# Which satellite dish which direction?



## tman2 (Jan 11, 2011)

I posted an earlier thread about upgrading my Dish from SD to HD. The original installer placed the dish in a flower bed near the side of the house and it points to the south/south west. I'm reading about different dish setups and I was hoping to use that existing location to mount the new dish on. Will I need a 1000.2 or 1000.4? From the satellite finder, if it's 1000.4 it will have to point to the east/southeast and the house will obstruct the view.
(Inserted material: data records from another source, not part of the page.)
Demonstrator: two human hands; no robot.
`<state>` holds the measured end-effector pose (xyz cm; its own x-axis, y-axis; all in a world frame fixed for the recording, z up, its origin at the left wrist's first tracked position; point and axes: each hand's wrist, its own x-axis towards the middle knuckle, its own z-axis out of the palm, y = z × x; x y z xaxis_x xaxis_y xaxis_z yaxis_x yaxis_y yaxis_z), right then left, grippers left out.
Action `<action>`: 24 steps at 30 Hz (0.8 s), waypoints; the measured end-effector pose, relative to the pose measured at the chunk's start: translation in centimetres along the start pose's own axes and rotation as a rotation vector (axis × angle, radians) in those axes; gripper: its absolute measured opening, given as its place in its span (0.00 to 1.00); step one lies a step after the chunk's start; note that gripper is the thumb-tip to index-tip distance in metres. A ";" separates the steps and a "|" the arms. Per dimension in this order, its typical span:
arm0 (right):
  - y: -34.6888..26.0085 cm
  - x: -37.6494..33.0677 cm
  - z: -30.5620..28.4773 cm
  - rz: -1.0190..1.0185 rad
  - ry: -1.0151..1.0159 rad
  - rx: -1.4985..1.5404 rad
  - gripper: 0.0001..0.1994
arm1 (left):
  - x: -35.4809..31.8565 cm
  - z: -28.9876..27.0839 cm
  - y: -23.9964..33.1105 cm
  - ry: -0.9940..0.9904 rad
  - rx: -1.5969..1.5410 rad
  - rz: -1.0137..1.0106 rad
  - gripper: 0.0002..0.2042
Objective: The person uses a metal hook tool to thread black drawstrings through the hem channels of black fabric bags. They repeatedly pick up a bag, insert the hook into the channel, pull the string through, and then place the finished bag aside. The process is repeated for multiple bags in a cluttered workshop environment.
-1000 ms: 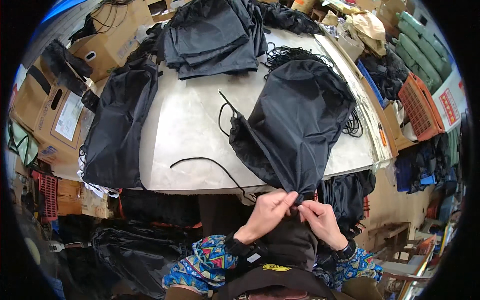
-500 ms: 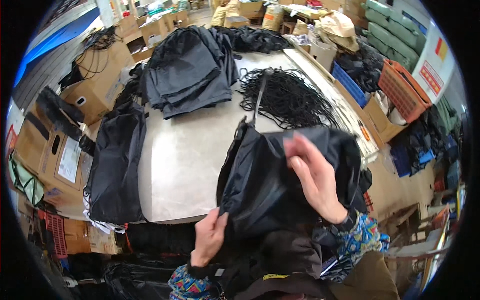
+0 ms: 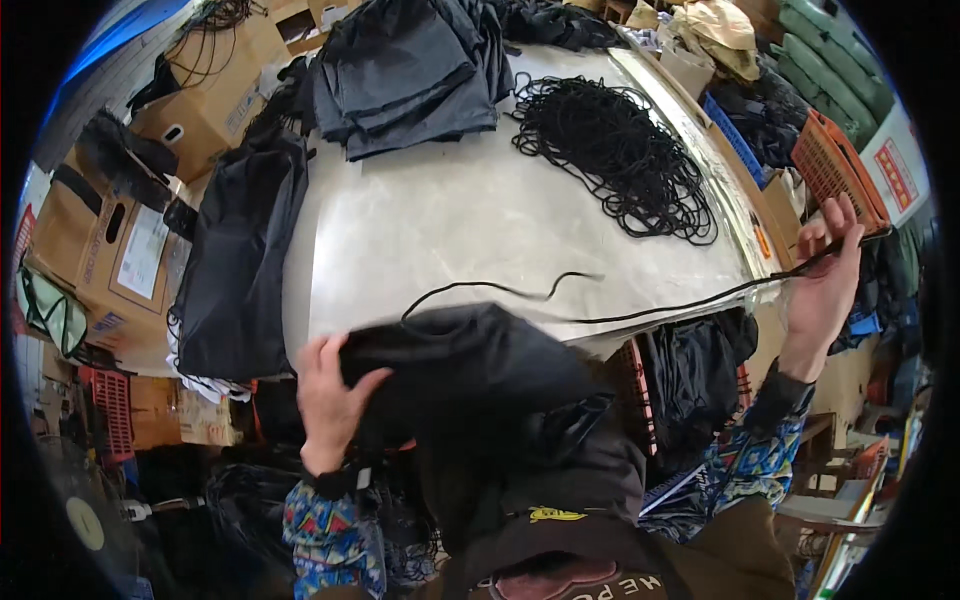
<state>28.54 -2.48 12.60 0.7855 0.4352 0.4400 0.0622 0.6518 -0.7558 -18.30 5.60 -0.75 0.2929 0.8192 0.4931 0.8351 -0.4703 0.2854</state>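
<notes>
My left hand [image 3: 325, 400] grips the top edge of a black fabric drawstring bag [image 3: 470, 380] held against my body at the table's near edge. My right hand [image 3: 825, 275] is raised out to the right and pinches a black cord [image 3: 690, 300] that runs taut from the bag's opening to my fingers. A second loose end of black cord [image 3: 500, 290] curls across the pale table top [image 3: 480, 210] just beyond the bag.
A tangled heap of black cords [image 3: 620, 150] lies at the table's far right. Folded black bags [image 3: 410, 70] are stacked at the far side, and another pile of black bags [image 3: 240, 260] hangs over the left edge. Cardboard boxes [image 3: 110, 240] stand left; an orange crate [image 3: 830, 170] stands right.
The bag has come off the table toward my body. My right hand has swung out to the right, drawing the cord taut. My left hand has shifted up onto the bag's edge.
</notes>
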 end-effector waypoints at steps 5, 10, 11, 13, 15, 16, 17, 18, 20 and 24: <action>-0.1 -3.6 2.6 -0.169 -0.207 -0.237 0.24 | 4.8 7.6 7.1 -0.099 -0.166 0.118 0.28; -0.7 -4.2 -0.6 -0.451 -0.421 -0.874 0.23 | 7.0 10.5 9.0 -0.158 -0.338 0.092 0.15; -0.3 -3.8 -2.0 -0.370 -0.479 -0.910 0.22 | 7.1 10.4 8.8 -0.280 -0.359 0.046 0.14; 0.2 -3.1 -3.9 -0.109 -0.485 -1.178 0.19 | 7.0 9.1 7.0 -0.177 -0.605 0.032 0.14; 2.4 -1.0 -7.4 0.014 -0.477 -1.198 0.18 | 7.3 5.8 4.7 -0.135 -0.762 -0.122 0.15; 3.2 0.2 -9.3 -0.005 -0.556 -1.146 0.18 | 7.4 4.0 3.2 -0.071 -0.859 -0.244 0.16; 3.8 1.3 -11.9 0.004 -0.597 -1.120 0.17 | 8.0 2.9 2.2 0.154 -0.892 -0.306 0.15; 4.1 2.4 -14.7 0.014 -0.631 -1.089 0.17 | 8.9 1.5 0.3 0.294 -1.053 -0.365 0.13; 5.5 4.0 -19.7 0.159 -0.511 -0.998 0.16 | 9.8 -2.1 -5.7 0.536 -0.694 -0.350 0.12; 8.5 3.7 -20.4 0.365 -0.035 -0.659 0.16 | 4.5 -10.8 -23.3 0.952 -0.493 -0.866 0.24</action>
<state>44.57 -8.03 -2.09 0.8076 0.5788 0.1131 0.1663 -0.0395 -0.9853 -41.47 16.69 3.72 -0.8267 0.4624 0.3206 0.2774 -0.1607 0.9472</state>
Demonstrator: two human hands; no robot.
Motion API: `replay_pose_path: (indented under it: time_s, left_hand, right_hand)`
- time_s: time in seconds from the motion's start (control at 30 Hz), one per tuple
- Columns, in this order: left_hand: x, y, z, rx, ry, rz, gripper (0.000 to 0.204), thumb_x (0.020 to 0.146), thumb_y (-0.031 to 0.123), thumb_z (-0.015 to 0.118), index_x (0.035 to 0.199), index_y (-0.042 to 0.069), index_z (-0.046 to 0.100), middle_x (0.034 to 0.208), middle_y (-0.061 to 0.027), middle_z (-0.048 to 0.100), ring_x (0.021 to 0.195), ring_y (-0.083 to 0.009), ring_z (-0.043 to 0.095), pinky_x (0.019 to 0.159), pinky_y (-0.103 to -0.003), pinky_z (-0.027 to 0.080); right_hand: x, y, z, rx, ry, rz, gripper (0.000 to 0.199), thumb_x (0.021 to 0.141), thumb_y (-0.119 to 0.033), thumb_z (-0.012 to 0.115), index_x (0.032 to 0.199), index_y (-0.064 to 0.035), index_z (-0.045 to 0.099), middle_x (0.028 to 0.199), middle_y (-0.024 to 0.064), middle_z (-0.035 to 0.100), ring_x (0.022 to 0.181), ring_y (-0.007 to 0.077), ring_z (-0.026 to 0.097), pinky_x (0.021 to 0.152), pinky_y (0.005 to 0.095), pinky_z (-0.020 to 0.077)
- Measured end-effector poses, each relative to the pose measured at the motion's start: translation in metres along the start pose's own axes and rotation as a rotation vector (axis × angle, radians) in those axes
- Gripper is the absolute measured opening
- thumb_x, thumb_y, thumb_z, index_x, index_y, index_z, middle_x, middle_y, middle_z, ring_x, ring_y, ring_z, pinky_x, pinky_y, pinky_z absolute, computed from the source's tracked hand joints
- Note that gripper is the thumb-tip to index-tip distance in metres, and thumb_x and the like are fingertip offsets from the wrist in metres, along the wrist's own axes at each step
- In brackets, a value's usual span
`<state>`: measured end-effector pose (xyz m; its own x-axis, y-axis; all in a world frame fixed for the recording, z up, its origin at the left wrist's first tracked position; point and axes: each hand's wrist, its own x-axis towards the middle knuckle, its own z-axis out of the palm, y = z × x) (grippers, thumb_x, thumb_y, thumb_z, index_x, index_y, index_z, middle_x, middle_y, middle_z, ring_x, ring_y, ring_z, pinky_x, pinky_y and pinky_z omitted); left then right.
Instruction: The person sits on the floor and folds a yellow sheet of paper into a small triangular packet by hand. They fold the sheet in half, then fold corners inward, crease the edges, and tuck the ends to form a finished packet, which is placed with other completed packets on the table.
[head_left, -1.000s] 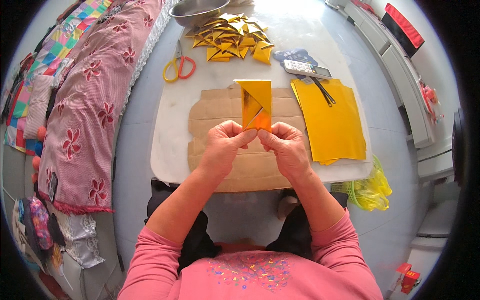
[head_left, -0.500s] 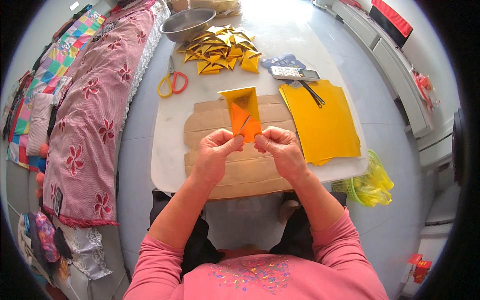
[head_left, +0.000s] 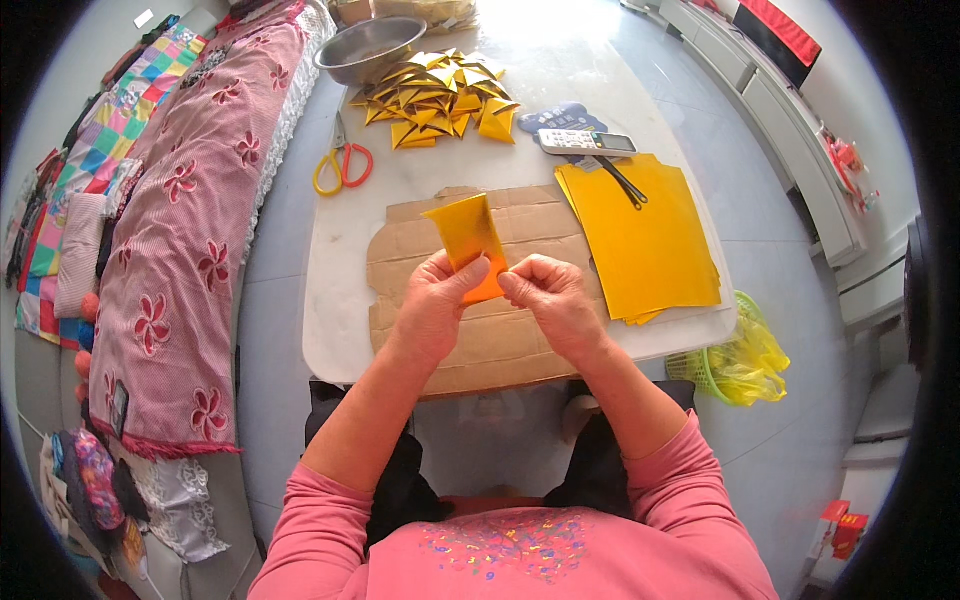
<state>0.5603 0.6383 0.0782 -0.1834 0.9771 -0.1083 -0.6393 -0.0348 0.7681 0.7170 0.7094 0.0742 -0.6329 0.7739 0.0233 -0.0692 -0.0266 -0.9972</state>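
Note:
A folded piece of gold foil paper (head_left: 468, 232) is held up above a flattened cardboard sheet (head_left: 540, 345). My left hand (head_left: 440, 295) is closed on its lower left part, the thumb lying across its face. At the lower right corner, my right hand (head_left: 552, 298) pinches the same paper between thumb and fingertips. The paper's upper end leans to the left and stands free of the hands. Right of the cardboard lies a stack of flat gold paper sheets (head_left: 650, 240). Beyond, a heap of folded gold paper pieces (head_left: 440, 100) rests on the white table (head_left: 330, 280).
Scissors (head_left: 343, 168) with red and yellow handles lie at the left. A metal bowl (head_left: 370, 50) stands behind the heap. A white remote control (head_left: 587, 142) and a black-handled tool (head_left: 622, 184) lie by the stack. A green basket (head_left: 697, 372) with a yellow bag stands beside the table.
The folded paper has tilted left and come slightly lower, and its diagonal seam no longer shows. My left thumb has moved further onto its face; my right hand still pinches the corner.

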Motion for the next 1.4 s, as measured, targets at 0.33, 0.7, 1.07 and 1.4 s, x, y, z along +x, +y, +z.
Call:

Any ideas?


----------



## P Smith (Jul 25, 2002)

www.dishpointer.com


----------



## tman2 (Jan 11, 2011)

forgot to mention I'm in Northwest Florida.


----------



## ben4715 (Jan 20, 2010)

1000.4 can now be used for eastern and western arc.


----------



## P Smith (Jul 25, 2002)

did you check LOSea and LOSwa by that site ?


----------



## P Smith (Jul 25, 2002)

You know, it would be more appropriate if you make your site multi-language, at least in English too, before advertise it in such forum.

While it's good idea to create another helping site, will be interesting to know what is the difference between well known dishpointer and your idea ?

EDIT, it was an answer to vanished post above.


----------



## scooper (Apr 22, 2002)

per http://uplink.jameslong.name/chan77.html - Jacksonville FL HD locals are on the satellite at 77W, so you would need to be setup with a 1000.4 Eastern Arc dish to get HD. The dish would need to be moved to view south / southeast.

Good luck.


----------



## scooper (Apr 22, 2002)

Wait one - you said NW Florida ? What locals do you get ?

Mobile AL (Pensacola FL) are on both eastern and Western arcs.
Tallahassee are only on Western arc


----------